A primeira banda se apresenta, possivelmente a de Erik, afinal aqueles solos de guitarra são de mesmo estilo e asperidade, e evocam lembranças de antigos ensaios, onde Victor esmurrava a bateria e Adelfo dedilhava o baixo e Sônia ousava um vocal soprano e Oto na guitarra base e seus guturais e ele mesmo, Stevam, no vocal deprê em melodias tristonhas no teclado, todos muito pretensiosos, a ousarem vôos altíssimos com asas curtas...

Todos iguais no fascismo estético, onde a originalidade? A singularidade? Estão afogados na nova, e bárbara, tribo, no exotismo de uma perda – “existências vãs”, como clamava Hélio Lúcio, o bardo – e vazios os olhares sob um luar de fuligens.

A audácia de ser único – e quantos únicos existem? – e encontrar-se, no outro, tão atordoante quanto o amor que se transmuta em ódio. O desprezo da insignificância na qual afundamos. Assim criando a própria destruição, ao saber que seremos pisados como se fôssemos insetos, inúteis, enquanto os úteis agradecem. Poderia haver transcendência, mas há aparência, poderia haver superação, mas há um imenso vazio.


    A aparição de Stevam Valêncio vem interromper os pensamentos de Stevam Lucena, já temoroso de novo desencontro, lembrando aquela sexta-feira no Maletta, quando desistiu, e depois subiu até a Praça da Liberdade, e Biblioteca, até conhecer aquele Fabrício, e mergulhar na onda de jovens soturnos, e por pouco não apertou as mãos do ilustre Conde, quando agora suspira aliviado, o-outro-Stevam ali é quem estende a mão e em saudações solenes, econômico em sorrisos.

    - Ó Steve, onde estão os velhos camaradas?

    - Não encontrei. Devem estar no show. A banda do Erik acaba de tocar...

    Um solo de guitarra morre no ar de fuligens, e Stevam Valêncio senta-se ao lado do amigo, no meio-fio, sufocados por tóxico e atormentados por barulhos mil e cegados por faróis, com olhares famintos sobre as garotas de tenra idade fantasiadas de vamps fatais, mas cheias de desprezo, diante das seduções dos rapazes com poses de guerreiros medievais ou príncipes soturnos.

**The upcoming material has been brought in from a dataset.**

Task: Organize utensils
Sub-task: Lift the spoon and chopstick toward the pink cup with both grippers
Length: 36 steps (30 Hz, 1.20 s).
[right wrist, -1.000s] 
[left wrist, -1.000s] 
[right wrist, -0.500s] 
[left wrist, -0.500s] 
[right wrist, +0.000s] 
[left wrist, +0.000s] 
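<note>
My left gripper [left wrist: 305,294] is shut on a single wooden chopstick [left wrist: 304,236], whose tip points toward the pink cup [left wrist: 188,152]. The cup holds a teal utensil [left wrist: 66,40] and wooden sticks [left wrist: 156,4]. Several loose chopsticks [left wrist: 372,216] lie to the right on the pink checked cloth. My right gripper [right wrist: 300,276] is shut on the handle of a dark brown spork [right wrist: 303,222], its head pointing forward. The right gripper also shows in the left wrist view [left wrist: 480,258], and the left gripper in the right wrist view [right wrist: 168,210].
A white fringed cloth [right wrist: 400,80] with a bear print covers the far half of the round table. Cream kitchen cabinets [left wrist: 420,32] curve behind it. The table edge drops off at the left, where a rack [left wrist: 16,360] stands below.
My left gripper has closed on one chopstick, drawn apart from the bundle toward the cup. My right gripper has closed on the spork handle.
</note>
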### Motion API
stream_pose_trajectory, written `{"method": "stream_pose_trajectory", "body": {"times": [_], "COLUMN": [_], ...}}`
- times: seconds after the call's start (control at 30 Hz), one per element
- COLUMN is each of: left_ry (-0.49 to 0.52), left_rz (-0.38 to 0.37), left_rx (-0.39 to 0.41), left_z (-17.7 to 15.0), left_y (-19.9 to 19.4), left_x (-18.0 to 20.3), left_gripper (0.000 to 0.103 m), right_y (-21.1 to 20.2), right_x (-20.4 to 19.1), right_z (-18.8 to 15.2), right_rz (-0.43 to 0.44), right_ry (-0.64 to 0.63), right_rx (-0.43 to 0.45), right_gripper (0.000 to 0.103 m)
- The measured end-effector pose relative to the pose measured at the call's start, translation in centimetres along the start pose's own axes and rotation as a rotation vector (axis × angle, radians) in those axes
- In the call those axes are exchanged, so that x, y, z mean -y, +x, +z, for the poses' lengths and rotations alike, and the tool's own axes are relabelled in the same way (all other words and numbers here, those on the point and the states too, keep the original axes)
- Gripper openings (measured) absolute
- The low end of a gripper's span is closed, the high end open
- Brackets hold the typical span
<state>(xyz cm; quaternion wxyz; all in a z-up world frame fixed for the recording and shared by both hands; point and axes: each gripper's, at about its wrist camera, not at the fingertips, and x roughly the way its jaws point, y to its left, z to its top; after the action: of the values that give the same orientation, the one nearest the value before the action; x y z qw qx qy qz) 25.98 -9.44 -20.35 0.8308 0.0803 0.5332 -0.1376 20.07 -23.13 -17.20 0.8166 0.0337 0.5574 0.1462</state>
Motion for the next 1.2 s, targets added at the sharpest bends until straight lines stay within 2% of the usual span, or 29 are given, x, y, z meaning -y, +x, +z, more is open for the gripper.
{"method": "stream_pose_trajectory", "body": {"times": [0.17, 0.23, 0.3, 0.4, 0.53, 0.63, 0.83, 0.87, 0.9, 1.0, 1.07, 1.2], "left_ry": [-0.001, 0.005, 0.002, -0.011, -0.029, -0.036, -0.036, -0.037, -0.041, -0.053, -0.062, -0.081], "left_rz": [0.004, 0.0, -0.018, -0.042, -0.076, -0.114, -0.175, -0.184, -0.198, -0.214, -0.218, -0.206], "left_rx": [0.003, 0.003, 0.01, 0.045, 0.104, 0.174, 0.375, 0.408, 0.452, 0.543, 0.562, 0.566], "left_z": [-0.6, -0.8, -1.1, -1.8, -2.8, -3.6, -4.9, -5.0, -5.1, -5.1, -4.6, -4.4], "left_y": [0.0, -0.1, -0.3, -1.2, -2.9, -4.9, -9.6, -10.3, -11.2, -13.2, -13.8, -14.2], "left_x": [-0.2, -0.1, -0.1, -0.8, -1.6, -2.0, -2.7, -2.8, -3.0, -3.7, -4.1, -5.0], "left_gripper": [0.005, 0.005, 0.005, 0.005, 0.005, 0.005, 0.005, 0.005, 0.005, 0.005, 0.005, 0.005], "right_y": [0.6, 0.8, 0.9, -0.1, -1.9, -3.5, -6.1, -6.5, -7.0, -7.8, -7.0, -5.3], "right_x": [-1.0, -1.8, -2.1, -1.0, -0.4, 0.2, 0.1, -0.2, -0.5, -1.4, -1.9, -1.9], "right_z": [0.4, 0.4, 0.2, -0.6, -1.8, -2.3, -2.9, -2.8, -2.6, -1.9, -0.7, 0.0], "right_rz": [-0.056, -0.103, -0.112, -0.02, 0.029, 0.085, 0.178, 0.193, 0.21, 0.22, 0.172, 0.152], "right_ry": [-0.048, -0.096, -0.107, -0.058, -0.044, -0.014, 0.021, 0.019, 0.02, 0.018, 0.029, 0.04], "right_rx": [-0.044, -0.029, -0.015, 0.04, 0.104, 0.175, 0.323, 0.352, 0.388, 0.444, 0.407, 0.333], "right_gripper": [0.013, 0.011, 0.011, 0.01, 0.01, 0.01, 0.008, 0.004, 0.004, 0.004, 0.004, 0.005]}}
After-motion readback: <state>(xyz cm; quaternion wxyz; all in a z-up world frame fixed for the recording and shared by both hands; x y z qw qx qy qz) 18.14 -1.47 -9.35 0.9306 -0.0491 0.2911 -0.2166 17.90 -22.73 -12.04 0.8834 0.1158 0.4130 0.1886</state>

    - Stevam, é você? – uma voz feminina cai sobre os amigos, que olham ao mesmo tempo! Qual Stevam?

    - Ei, Sandra. Tá perdida?

    - Eu é que pergunto. E quem é esse seu amigo aí? Tá rabiscando papel?

    - É o Stevam. É Stevam também! É o Lucena.

    - Você escreve, Lucena? Eu escrevo! Tenho uma pasta cheia de papel, com diálogos, idéias para cenas, um diário, ah, tanta coisa!


     Muito vivaz, esta Sandra! Olhar sorridente, aperta a minha mão com paixão e inclina-se diante de mim! Não sabendo se está exatamente com a auto-estima baixa, Stevam Lucena se sente lisonjeado com a atenção da mocinha, que discretamente se despede, pois estava no show, mas é hora de seguir rumo home sweet home, se não mamãe, ah, vocês sabem!

     Stevam Lucena acompanha o vulto de Sandra se afastando e o amigo, ao lado, percebe, “Depois, a gente visita a menina!” e outro vulto passa diante dos faróis.


     -Ei, Oto, não reconhece mais os amigos?

    Alto, atlético, longos cabelos com toques rubros, Oto Marques volta-se e encara o interlocutor, com sua face antes hermética, agora a abrir-se, não em um sorriso, mas numa fala irônica: - Ora, Stevam, pensei que você estava em Londres!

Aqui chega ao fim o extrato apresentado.